GIVEN INFORMATION: Begin

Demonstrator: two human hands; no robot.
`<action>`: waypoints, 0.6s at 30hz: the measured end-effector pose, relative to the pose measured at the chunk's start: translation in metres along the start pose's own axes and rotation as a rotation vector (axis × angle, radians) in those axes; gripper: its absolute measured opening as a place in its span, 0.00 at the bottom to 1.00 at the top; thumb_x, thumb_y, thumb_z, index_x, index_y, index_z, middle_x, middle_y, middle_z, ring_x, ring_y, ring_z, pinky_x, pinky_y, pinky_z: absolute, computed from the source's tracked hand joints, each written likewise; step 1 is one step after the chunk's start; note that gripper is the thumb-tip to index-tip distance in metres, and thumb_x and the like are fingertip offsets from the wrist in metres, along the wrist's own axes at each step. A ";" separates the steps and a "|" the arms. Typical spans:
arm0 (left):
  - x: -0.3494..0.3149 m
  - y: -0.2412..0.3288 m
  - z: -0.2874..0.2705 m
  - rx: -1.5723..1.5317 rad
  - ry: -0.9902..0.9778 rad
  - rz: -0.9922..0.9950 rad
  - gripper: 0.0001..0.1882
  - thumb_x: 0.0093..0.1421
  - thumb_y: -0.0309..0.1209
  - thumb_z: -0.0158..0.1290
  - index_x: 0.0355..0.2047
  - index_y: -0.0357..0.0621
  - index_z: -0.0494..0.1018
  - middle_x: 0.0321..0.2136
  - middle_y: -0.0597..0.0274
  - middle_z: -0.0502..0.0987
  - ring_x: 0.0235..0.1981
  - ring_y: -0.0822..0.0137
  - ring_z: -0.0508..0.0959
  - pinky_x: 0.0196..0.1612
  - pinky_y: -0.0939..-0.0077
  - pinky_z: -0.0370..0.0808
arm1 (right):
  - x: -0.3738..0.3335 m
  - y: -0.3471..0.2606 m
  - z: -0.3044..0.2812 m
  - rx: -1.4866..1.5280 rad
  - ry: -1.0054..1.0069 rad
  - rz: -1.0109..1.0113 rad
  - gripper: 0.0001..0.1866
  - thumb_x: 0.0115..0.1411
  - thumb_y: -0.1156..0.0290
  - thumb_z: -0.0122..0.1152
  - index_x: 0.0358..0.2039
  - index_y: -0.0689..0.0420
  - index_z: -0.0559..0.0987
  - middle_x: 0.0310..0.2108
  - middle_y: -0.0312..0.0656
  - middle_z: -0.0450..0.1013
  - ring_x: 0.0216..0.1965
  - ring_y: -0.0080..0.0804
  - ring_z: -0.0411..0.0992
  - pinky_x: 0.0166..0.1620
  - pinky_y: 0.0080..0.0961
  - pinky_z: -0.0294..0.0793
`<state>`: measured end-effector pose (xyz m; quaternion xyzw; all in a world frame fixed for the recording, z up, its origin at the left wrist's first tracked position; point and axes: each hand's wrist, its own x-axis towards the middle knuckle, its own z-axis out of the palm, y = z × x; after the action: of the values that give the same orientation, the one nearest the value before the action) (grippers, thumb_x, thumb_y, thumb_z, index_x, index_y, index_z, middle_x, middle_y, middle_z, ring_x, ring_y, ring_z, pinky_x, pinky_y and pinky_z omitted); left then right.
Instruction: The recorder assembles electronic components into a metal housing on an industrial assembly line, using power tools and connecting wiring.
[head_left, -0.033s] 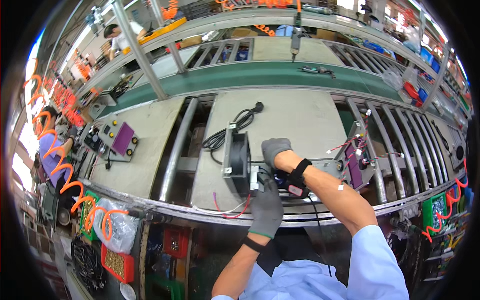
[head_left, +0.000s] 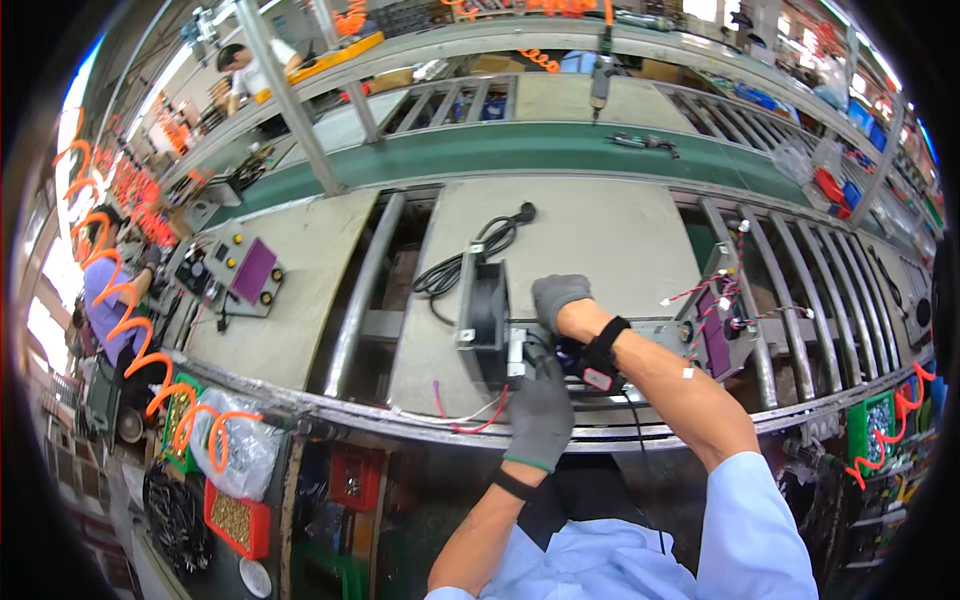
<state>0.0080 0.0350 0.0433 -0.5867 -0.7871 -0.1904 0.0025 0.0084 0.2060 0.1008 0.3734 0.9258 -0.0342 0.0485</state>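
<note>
A metal housing with a black fan (head_left: 487, 310) stands on the pale board in front of me. My left hand (head_left: 541, 418), in a grey glove, reaches in beside the fan next to a small white block (head_left: 516, 352) and dark wires. Its fingertips are bent together and partly hidden. Just beyond it, my right hand (head_left: 560, 299), also gloved, is curled into a fist over the unit; what it grips is hidden. A dark item with a red-and-white face (head_left: 597, 378) sits below my right wrist. Red and white leads (head_left: 470, 428) trail from the housing.
Behind the fan lies a coiled black power cord (head_left: 470, 260). To the right, a purple-faced panel (head_left: 712, 335) carries loose wires near the rollers (head_left: 790, 300). A similar unit (head_left: 235, 275) stands left, near a co-worker. A power screwdriver (head_left: 600, 85) hangs above; screw bins (head_left: 237, 518) sit lower left.
The whole view has shifted slightly, so things appear a little further right. Both hands keep the same places at the unit.
</note>
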 end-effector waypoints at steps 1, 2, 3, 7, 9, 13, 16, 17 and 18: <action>-0.002 0.000 0.000 0.028 -0.011 0.001 0.37 0.50 0.21 0.53 0.62 0.31 0.58 0.47 0.42 0.75 0.38 0.48 0.81 0.35 0.57 0.79 | -0.002 0.000 0.000 -0.024 -0.003 0.069 0.11 0.57 0.68 0.58 0.37 0.53 0.86 0.38 0.50 0.81 0.41 0.47 0.81 0.42 0.40 0.80; -0.006 -0.002 -0.002 -0.003 0.076 0.058 0.35 0.50 0.21 0.53 0.61 0.32 0.60 0.46 0.41 0.75 0.38 0.48 0.81 0.36 0.57 0.79 | -0.006 -0.002 0.000 0.006 0.003 0.037 0.11 0.56 0.68 0.59 0.36 0.54 0.86 0.38 0.51 0.81 0.41 0.48 0.81 0.42 0.40 0.80; -0.008 -0.007 -0.005 -0.035 0.166 0.120 0.33 0.50 0.21 0.52 0.59 0.33 0.61 0.46 0.41 0.75 0.39 0.48 0.81 0.37 0.58 0.79 | -0.011 -0.001 -0.002 0.006 -0.009 0.045 0.11 0.55 0.68 0.60 0.36 0.54 0.86 0.38 0.51 0.81 0.40 0.48 0.81 0.42 0.41 0.80; -0.061 -0.036 -0.027 -0.295 0.379 0.166 0.17 0.56 0.27 0.52 0.47 0.41 0.72 0.42 0.54 0.77 0.42 0.52 0.78 0.36 0.62 0.79 | -0.057 0.001 -0.004 0.177 0.470 -0.066 0.19 0.54 0.59 0.66 0.44 0.55 0.79 0.36 0.48 0.79 0.37 0.46 0.79 0.42 0.42 0.78; -0.078 -0.065 -0.040 -0.280 0.334 -0.033 0.15 0.56 0.27 0.52 0.45 0.43 0.75 0.41 0.52 0.76 0.44 0.51 0.76 0.39 0.60 0.77 | -0.088 0.000 -0.001 0.378 0.578 -0.105 0.18 0.55 0.59 0.65 0.42 0.56 0.80 0.34 0.48 0.79 0.35 0.46 0.78 0.41 0.41 0.77; -0.071 -0.106 -0.050 -0.001 0.245 -0.095 0.13 0.56 0.29 0.55 0.43 0.46 0.78 0.43 0.52 0.76 0.44 0.48 0.74 0.47 0.54 0.73 | -0.144 -0.010 0.015 0.963 0.327 -0.155 0.14 0.57 0.62 0.62 0.36 0.60 0.82 0.29 0.49 0.78 0.31 0.47 0.78 0.38 0.38 0.76; -0.068 -0.109 -0.053 0.023 0.131 -0.030 0.12 0.55 0.29 0.57 0.41 0.46 0.79 0.43 0.53 0.77 0.45 0.49 0.73 0.47 0.54 0.71 | -0.156 -0.034 0.038 1.032 0.108 -0.127 0.14 0.59 0.64 0.59 0.35 0.61 0.83 0.29 0.51 0.79 0.30 0.46 0.78 0.38 0.35 0.76; -0.068 -0.107 -0.055 0.021 0.083 0.008 0.11 0.55 0.29 0.57 0.40 0.46 0.79 0.42 0.53 0.77 0.45 0.50 0.73 0.47 0.54 0.71 | -0.157 -0.040 0.044 1.018 0.097 -0.113 0.14 0.60 0.64 0.59 0.39 0.62 0.83 0.31 0.50 0.80 0.31 0.40 0.78 0.39 0.33 0.76; -0.070 -0.102 -0.057 0.043 0.115 0.045 0.10 0.55 0.28 0.57 0.38 0.46 0.77 0.41 0.54 0.78 0.44 0.50 0.73 0.46 0.56 0.71 | -0.159 -0.043 0.050 0.976 0.052 -0.049 0.15 0.60 0.64 0.59 0.42 0.62 0.83 0.33 0.50 0.80 0.32 0.34 0.78 0.39 0.31 0.76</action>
<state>-0.0775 -0.0712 0.0501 -0.5923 -0.7760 -0.2067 0.0650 0.0956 0.0603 0.0706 0.3313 0.8113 -0.4558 -0.1559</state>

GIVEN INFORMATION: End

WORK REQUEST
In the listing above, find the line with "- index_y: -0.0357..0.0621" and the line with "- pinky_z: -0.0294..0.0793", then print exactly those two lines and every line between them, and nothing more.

RESULT OF THE EXERCISE
  - index_y: -0.0357..0.0621
  - index_z: -0.0494..0.1018
  - middle_x: 0.0321..0.2136
  - middle_y: -0.0597..0.0274
  - middle_z: -0.0502..0.0987
  - ring_x: 0.0235..0.1981
  - ring_y: -0.0822..0.0137
  - ring_z: -0.0508..0.0959
  - pinky_x: 0.0196..0.1612
  - pinky_y: -0.0939..-0.0077
  - pinky_z: -0.0370..0.0808
arm1 (right):
  - x: -0.3738..0.3335 m
  - y: -0.3471..0.2606 m
  - z: -0.3044..0.2812 m
  - rx: -1.4866..1.5280 rad
  - ry: -1.0054..1.0069 rad
  - rz: -1.0109..1.0113 rad
  - gripper: 0.0001..0.1866
  - thumb_x: 0.0115..0.1411
  - thumb_y: -0.1156..0.0290
  - thumb_z: -0.0122..0.1152
  - index_x: 0.0358..0.2039
  - index_y: -0.0689..0.0420
  - index_z: -0.0559..0.0987
  - middle_x: 0.0310..0.2108
  - middle_y: -0.0312..0.0656
  - middle_z: -0.0450..0.1013
  - ring_x: 0.0216..0.1965
  - ring_y: -0.0080..0.0804
  - ring_z: -0.0411..0.0992
  - pinky_x: 0.0166..0.1620
  - pinky_y: 0.0080..0.0961
  - pinky_z: -0.0294..0.0793

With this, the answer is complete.